◆ TASK
Repeat the listing exactly. Pictures stay out of your copy.

◆ PROVIDED DATA
<<<<

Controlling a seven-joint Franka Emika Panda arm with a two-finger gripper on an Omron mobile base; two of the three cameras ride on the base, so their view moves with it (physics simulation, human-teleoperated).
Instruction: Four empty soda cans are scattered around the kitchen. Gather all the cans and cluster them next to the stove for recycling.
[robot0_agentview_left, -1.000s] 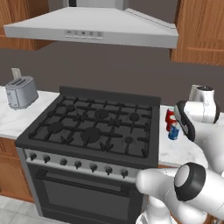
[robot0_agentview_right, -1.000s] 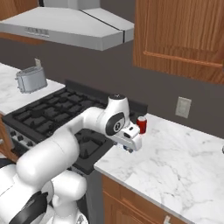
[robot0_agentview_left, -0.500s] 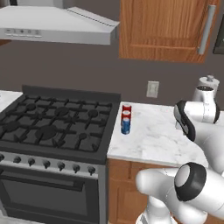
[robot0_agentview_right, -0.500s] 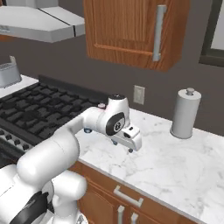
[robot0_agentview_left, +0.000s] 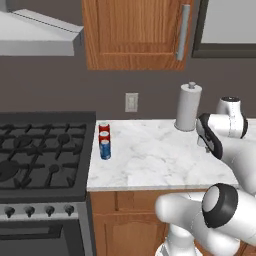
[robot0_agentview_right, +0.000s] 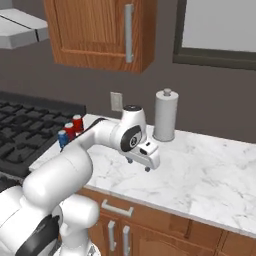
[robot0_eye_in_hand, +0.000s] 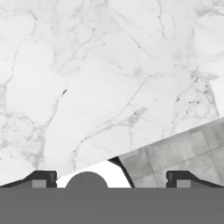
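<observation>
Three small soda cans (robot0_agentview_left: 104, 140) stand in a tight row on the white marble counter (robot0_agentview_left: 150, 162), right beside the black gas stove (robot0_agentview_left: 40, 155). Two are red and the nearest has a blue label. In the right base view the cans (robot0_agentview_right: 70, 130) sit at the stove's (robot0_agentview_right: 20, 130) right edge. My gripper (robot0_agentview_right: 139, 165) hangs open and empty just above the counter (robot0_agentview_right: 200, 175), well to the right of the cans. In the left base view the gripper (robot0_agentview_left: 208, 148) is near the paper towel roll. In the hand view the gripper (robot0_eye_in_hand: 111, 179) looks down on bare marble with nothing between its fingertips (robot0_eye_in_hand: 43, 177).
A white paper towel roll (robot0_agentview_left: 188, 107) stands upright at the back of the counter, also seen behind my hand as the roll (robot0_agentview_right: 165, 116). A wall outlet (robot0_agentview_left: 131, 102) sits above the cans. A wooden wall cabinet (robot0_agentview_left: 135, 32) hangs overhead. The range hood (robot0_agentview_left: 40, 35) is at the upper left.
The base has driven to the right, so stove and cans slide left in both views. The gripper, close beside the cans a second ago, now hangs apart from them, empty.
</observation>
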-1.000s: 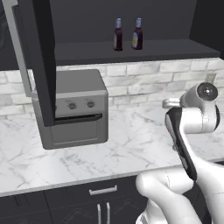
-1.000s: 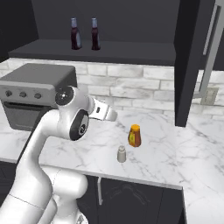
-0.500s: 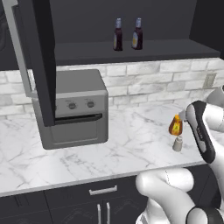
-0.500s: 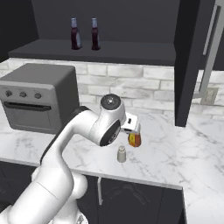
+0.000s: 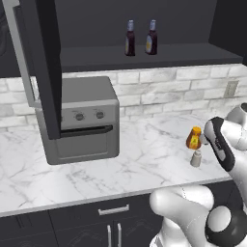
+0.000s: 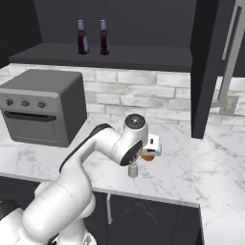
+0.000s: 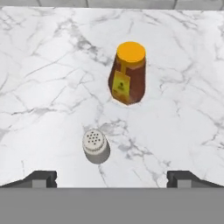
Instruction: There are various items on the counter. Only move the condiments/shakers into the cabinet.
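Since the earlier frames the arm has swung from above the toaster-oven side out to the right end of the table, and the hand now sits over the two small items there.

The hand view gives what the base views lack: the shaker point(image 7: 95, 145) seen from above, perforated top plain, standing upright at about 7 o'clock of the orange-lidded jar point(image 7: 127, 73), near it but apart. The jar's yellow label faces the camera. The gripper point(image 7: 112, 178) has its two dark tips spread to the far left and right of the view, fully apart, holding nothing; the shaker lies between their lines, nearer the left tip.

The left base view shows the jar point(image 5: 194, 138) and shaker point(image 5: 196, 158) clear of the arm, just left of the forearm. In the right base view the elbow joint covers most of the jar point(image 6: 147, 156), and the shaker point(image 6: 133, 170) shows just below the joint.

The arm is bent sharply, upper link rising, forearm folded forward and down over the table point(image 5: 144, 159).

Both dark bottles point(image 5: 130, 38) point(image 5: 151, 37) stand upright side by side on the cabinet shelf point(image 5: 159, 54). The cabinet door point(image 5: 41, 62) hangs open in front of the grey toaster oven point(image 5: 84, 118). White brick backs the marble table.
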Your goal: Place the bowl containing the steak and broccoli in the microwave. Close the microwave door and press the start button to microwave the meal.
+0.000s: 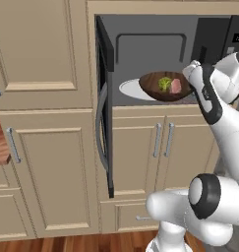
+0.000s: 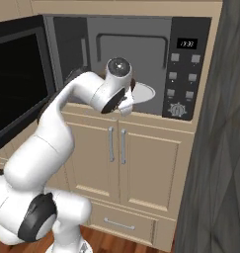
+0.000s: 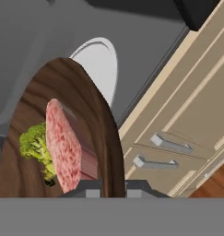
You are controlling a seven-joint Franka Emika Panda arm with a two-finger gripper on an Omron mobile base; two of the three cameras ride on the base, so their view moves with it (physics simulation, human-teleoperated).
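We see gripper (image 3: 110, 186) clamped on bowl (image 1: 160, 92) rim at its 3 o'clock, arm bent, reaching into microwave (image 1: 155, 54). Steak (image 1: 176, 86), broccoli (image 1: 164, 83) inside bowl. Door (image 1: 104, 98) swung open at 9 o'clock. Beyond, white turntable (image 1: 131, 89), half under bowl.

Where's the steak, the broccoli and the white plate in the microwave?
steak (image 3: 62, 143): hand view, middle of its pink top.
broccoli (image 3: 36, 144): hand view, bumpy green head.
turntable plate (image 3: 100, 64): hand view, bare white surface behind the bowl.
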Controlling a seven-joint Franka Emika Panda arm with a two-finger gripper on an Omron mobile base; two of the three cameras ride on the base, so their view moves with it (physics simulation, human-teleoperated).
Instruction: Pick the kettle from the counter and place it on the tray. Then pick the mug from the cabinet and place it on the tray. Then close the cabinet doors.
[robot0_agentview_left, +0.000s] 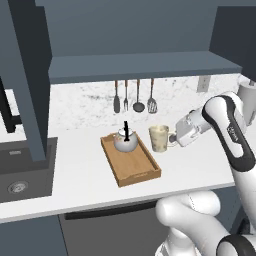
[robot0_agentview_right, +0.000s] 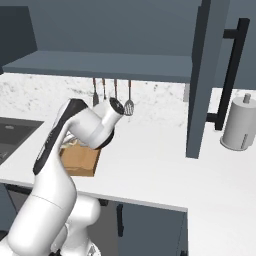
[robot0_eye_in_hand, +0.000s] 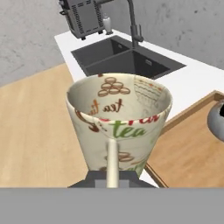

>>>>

◆ FINISHED EXERCISE
Controlling a seven-joint Franka Emika Panda arm with a two-finger gripper on an Omron mobile base; two of the three cameras ride on the base, so their view moves with it (physics simulation, human-teleoperated).
Instruction: Four empty soda cans are scattered around the kitchen. Gather all the cans and cluster them next to the stove for recycling.
[robot0_agentview_left, -1.000s] 
[robot0_agentview_right, -1.000s] 
[robot0_agentview_left, -0.500s] 
[robot0_agentview_right, -0.500s] 
[robot0_agentview_left, +0.000s] 
[robot0_agentview_right, +0.000s] 
[robot0_eye_in_hand, +0.000s] 
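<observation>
Three small soda cans (robot0_agentview_left: 104, 140) stand in a tight row on the white marble counter (robot0_agentview_left: 150, 162), right beside the black gas stove (robot0_agentview_left: 40, 155). Two are red and the nearest has a blue label. In the right base view the cans (robot0_agentview_right: 70, 130) sit at the stove's (robot0_agentview_right: 20, 130) right edge. My gripper (robot0_agentview_right: 139, 165) hangs open and empty just above the counter (robot0_agentview_right: 200, 175), well to the right of the cans. In the left base view the gripper (robot0_agentview_left: 208, 148) is near the paper towel roll. In the hand view the gripper (robot0_eye_in_hand: 111, 179) looks down on bare marble with nothing between its fingertips (robot0_eye_in_hand: 43, 177).
A white paper towel roll (robot0_agentview_left: 188, 107) stands upright at the back of the counter, also seen behind my hand as the roll (robot0_agentview_right: 165, 116). A wall outlet (robot0_agentview_left: 131, 102) sits above the cans. A wooden wall cabinet (robot0_agentview_left: 135, 32) hangs overhead. The range hood (robot0_agentview_left: 40, 35) is at the upper left.
The base has driven to the right, so stove and cans slide left in both views. The gripper, close beside the cans a second ago, now hangs apart from them, empty.
</observation>
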-1.000s: 
-1.000s: 
-0.500s: 
-0.500s: 
+0.000s: 
+0.000s: 
+0.000s: 
Instruction: There are various items on the counter. Only move the condiments/shakers into the cabinet.
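Since the earlier frames the arm has swung from above the toaster-oven side out to the right end of the table, and the hand now sits over the two small items there.

The hand view gives what the base views lack: the shaker point(image 7: 95, 145) seen from above, perforated top plain, standing upright at about 7 o'clock of the orange-lidded jar point(image 7: 127, 73), near it but apart. The jar's yellow label faces the camera. The gripper point(image 7: 112, 178) has its two dark tips spread to the far left and right of the view, fully apart, holding nothing; the shaker lies between their lines, nearer the left tip.

The left base view shows the jar point(image 5: 194, 138) and shaker point(image 5: 196, 158) clear of the arm, just left of the forearm. In the right base view the elbow joint covers most of the jar point(image 6: 147, 156), and the shaker point(image 6: 133, 170) shows just below the joint.

The arm is bent sharply, upper link rising, forearm folded forward and down over the table point(image 5: 144, 159).

Both dark bottles point(image 5: 130, 38) point(image 5: 151, 37) stand upright side by side on the cabinet shelf point(image 5: 159, 54). The cabinet door point(image 5: 41, 62) hangs open in front of the grey toaster oven point(image 5: 84, 118). White brick backs the marble table.
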Your goal: Place the bowl containing the steak and broccoli in the microwave. Close the microwave door and press the start button to microwave the meal.
+0.000s: 
+0.000s: 
+0.000s: 
You are controlling a seven-joint Franka Emika Panda arm with a two-finger gripper on an Omron mobile base; two of the three cameras ride on the base, so their view moves with it (physics simulation, human-teleoperated).
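We see gripper (image 3: 110, 186) clamped on bowl (image 1: 160, 92) rim at its 3 o'clock, arm bent, reaching into microwave (image 1: 155, 54). Steak (image 1: 176, 86), broccoli (image 1: 164, 83) inside bowl. Door (image 1: 104, 98) swung open at 9 o'clock. Beyond, white turntable (image 1: 131, 89), half under bowl.

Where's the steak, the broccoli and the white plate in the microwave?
steak (image 3: 62, 143): hand view, middle of its pink top.
broccoli (image 3: 36, 144): hand view, bumpy green head.
turntable plate (image 3: 100, 64): hand view, bare white surface behind the bowl.
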Controlling a seven-joint Franka Emika Panda arm with a two-finger gripper on an Omron mobile base; two of the three cameras ride on the base, so their view moves with it (physics simulation, human-teleoperated).
Instruction: Pick the kettle from the counter and place it on the tray. Then pick the mug from the cabinet and place it on the tray. Then close the cabinet doors.
[robot0_agentview_left, +0.000s] 
[robot0_agentview_right, +0.000s] 
[robot0_eye_in_hand, +0.000s] 

No further work remains on the exercise.